Le spécialiste Arnold T. Blumberg situe quant à lui la fin de l'âge d'argent en juin 1973, lorsque Gwen Stacy, la petite amie de Spider-Man, est tuée dans le no 121 de Amazing Spider-Man. Cet arc narratif, surnommé par la suite « La mort de Gwen Stacy » (en anglais, The Night Gwen Stacy Died), constitue selon lui « la fin de l'ère de l'innocence[82] ». Il nuance cependant cette affirmation en soulignant le caractère graduel de l'évolution des comics depuis la fin des années 1960, avec le désir (partagé par les créateurs et les éditeurs) d'aborder des thèmes plus matures[82].

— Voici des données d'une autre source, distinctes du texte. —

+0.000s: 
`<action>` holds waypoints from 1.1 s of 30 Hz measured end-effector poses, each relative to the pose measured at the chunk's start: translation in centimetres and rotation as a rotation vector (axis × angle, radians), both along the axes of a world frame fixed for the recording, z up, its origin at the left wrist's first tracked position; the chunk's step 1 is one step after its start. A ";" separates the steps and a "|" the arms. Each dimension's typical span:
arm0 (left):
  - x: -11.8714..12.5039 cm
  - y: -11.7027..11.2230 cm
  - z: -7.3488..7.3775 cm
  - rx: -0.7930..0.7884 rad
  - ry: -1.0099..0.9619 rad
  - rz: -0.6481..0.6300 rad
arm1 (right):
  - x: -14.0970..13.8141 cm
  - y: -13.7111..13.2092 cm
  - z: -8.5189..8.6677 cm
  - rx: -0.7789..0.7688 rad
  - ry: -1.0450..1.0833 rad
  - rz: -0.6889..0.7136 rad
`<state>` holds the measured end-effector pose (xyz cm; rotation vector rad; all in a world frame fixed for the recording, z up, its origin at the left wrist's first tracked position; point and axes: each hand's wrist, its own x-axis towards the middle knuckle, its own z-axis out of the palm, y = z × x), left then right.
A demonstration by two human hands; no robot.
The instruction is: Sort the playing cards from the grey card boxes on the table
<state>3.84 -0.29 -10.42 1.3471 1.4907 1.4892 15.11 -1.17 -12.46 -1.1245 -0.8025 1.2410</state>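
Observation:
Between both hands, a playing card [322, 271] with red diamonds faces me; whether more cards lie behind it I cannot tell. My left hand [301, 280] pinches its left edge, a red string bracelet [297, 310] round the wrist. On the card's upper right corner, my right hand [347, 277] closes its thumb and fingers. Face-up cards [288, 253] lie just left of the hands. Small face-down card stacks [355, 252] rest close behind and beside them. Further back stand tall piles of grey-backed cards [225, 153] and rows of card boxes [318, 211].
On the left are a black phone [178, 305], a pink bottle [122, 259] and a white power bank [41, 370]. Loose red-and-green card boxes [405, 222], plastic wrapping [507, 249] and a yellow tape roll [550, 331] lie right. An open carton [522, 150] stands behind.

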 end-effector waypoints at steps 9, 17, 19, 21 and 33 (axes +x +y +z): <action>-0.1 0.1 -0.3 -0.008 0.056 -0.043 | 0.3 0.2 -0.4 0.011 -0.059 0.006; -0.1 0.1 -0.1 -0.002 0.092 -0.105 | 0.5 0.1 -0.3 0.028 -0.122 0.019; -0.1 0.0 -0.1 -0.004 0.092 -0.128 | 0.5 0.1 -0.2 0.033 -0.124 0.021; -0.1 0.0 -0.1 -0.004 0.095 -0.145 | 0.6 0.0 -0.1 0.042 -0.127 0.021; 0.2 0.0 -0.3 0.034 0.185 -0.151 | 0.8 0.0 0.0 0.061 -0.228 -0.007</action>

Craig Shutt réfute pour sa part l'idée selon laquelle la mort de Gwen Stacy marquerait la fin de l'âge d'argent. D'après lui, cet évènement symbolique s'est produit alors même que plusieurs modes caractéristiques de l'âge de bronze ont déjà émergé, comme les comics de monstres ou ceux d'heroic fantasy. Shutt juge par ailleurs que l'augmentation du prix des comics ne constitue pas une borne temporelle, et souligne que le passage des prix de 10 à 12 cents, en 1962, n'a pas été accompagné par un changement d'ère. Pour lui, le passage à l'âge de bronze est marqué par le no 102 de Fantastic Four, en septembre 1970 : c'est le dernier auquel collabore Jack Kirby avant de quitter Marvel pour rejoindre DC. Un autre évènement important a lieu le mois précédent avec le départ à la retraite de l'éditeur Mort Weisinger, responsable des titres Superman, après le no 229[83].

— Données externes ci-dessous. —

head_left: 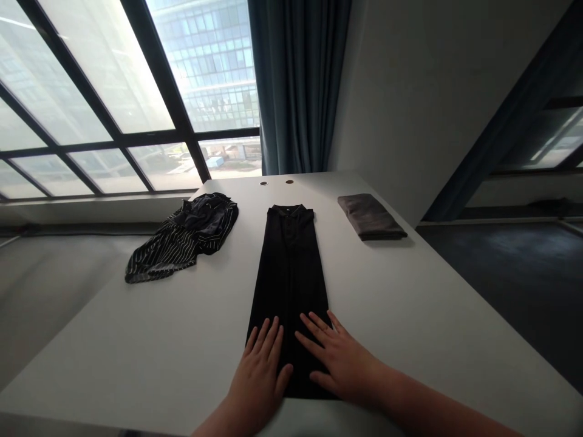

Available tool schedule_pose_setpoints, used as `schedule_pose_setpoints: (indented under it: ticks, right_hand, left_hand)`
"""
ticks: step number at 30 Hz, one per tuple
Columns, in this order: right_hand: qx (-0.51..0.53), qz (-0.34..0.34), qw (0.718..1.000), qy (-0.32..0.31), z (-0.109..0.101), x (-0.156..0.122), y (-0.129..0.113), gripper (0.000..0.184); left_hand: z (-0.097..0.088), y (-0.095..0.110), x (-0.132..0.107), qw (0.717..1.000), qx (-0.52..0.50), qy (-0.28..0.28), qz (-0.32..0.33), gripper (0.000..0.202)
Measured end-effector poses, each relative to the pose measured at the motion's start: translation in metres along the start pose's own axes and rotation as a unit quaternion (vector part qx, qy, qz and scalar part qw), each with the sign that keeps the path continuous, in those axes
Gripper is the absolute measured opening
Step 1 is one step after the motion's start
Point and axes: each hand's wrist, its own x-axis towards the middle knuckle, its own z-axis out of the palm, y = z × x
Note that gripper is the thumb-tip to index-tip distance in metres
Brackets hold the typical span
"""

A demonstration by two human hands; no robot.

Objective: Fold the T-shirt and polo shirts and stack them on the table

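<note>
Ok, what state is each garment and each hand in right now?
black shirt: folded into a long narrow strip, flat on the table, collar away.
striped garment: crumpled, unfolded.
grey garment: folded into a neat rectangle.
left hand: open, flat on the shirt's near end.
right hand: open, flat beside it.

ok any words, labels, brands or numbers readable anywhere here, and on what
No text can be read.
black shirt under left hand and right hand: pale speck at the collar, perhaps a tag, too small to read.
striped garment, folded brown cloth, table: no writing shows.
</note>
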Motion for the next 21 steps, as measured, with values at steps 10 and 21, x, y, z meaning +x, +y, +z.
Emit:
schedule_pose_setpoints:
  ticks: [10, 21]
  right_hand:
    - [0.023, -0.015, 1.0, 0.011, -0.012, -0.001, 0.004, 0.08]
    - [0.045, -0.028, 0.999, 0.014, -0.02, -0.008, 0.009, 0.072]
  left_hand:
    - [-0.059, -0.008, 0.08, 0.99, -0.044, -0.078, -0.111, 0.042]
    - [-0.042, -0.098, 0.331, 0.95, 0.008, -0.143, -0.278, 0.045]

C'est donc non pas avec une crise, mais par une transformation progressive des comics que s'achève l'âge d'argent. L'ère suivante, l'âge de bronze, voit les super-héros s'ancrer davantage dans la réalité, l'essor des éditeurs indépendants issus de la presse underground, la création d'un nouveau système de distribution et le développement des magasins spécialisés en comics, et l'arrivée de jeunes créateurs tels que les scénaristes Gerry Conway, Steve Englehart, Mike Friedrich, Marv Wolfman, Steve Gerber, Don McGregor, Doug Moench et Len Wein, et les dessinateurs John Byrne, Marshall Rogers, P. Craig Russell, et Bernie Wrightson, qui imposent un style de dessin et une écriture plus réalistes[84].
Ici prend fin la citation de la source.